Abstract

When an optical pulse is spatially localized in a highly multimoded waveguide, its energy is typically distributed among a multiplicity of modes, thus giving rise to a speckled transverse spatial profile that undergoes erratic changes with propagation. It has been suggested theoretically that pulsed multimode fields in which each wavelength is locked to an individual mode at a prescribed axial wavenumber will propagate invariantly along the waveguide at a tunable group velocity. In this conception, an initially localized field remains localized along the waveguide. Here, we provide proof-of-principle experimental confirmation for the existence of this class of pulsed guided fields, which we denote “space-time supermodes,” and verify their propagation invariance in a planar waveguide.
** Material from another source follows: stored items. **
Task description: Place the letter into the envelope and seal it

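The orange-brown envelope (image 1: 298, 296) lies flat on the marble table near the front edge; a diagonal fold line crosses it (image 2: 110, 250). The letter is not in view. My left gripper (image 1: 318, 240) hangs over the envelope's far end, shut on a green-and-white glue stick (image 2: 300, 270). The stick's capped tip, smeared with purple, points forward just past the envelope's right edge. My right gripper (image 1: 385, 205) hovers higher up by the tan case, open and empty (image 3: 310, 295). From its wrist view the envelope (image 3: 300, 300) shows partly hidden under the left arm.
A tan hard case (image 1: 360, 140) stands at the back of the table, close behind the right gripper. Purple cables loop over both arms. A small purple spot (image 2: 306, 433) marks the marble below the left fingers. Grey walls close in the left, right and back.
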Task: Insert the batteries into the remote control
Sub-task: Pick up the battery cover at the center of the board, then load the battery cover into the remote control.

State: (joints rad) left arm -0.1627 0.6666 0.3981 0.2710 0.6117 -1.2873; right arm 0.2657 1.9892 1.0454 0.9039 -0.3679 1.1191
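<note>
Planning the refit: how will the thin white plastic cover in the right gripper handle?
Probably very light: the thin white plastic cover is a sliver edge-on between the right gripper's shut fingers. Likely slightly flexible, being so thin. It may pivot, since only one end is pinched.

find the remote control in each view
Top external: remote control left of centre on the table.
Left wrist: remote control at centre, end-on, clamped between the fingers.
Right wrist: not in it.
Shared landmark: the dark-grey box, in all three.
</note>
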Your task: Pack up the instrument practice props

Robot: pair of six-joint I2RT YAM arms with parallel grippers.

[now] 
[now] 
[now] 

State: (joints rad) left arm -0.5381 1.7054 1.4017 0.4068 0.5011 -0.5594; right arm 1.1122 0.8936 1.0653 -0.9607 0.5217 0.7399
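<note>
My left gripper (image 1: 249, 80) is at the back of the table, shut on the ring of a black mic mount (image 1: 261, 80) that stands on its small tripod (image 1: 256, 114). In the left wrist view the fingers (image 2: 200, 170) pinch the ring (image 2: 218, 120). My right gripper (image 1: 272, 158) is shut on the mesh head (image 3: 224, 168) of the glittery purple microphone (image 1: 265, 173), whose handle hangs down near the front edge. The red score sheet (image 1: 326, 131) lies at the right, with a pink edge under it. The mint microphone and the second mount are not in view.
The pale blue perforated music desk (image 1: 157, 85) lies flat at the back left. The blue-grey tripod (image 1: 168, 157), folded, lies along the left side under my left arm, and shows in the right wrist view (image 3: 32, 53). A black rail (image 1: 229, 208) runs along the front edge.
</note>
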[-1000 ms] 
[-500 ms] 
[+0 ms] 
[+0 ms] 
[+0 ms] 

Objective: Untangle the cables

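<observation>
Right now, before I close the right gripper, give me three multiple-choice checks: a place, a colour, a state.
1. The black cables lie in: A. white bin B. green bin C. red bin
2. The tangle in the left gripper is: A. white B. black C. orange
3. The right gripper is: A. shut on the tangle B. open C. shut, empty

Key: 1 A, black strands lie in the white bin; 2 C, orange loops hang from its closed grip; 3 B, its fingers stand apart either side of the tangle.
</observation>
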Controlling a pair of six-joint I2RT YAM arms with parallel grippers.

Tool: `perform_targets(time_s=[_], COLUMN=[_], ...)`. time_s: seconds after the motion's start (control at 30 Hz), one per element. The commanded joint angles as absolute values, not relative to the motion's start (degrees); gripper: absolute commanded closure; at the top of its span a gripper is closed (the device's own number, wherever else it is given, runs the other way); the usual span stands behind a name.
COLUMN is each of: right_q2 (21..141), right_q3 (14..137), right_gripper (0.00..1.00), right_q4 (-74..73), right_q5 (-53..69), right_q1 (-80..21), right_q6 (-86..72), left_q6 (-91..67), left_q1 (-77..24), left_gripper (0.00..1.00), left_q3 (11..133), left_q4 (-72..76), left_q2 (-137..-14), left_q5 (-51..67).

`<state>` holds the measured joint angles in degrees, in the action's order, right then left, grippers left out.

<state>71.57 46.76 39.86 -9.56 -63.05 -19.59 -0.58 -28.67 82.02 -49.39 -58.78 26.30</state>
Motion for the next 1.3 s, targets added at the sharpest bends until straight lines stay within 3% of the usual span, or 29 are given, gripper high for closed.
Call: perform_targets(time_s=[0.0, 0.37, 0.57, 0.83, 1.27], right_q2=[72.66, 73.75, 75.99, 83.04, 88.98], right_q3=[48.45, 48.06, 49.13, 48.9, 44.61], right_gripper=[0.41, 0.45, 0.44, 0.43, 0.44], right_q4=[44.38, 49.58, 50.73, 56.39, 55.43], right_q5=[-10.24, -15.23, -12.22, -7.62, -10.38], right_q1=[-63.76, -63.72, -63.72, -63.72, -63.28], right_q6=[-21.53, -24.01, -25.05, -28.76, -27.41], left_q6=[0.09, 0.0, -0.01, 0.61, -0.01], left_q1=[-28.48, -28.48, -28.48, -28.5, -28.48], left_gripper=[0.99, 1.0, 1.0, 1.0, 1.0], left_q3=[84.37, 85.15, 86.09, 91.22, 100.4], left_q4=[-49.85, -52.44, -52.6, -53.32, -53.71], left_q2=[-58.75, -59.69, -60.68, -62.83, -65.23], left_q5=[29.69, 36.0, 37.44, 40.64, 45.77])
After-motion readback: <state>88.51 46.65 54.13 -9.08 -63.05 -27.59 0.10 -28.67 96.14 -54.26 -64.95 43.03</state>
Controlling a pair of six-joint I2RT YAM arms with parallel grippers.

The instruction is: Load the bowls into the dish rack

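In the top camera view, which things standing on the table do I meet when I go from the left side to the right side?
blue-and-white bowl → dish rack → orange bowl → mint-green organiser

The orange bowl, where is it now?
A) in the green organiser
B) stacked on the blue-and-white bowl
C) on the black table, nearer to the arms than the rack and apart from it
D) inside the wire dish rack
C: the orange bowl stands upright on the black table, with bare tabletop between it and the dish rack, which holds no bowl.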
By superposing up to 21 modes, each assigned to a prescribed wavelength, we construct space-time (ST) supermodes in a 170-µm-thick planar glass waveguide with group indices extending from ≈ 1 to ≈ 2 . The initial transverse width of the field is 6 µm, and the waveguide length is 9.1 mm, which is ≈ 257 × the associated Rayleigh range. A variety of axially invariant transverse spatial profiles are produced by judicious selection of the modes contributing to the ST supermode, including single-peak and multi-peak fields, dark fields (containing a spatial dip), and even flat uniform intensity profiles.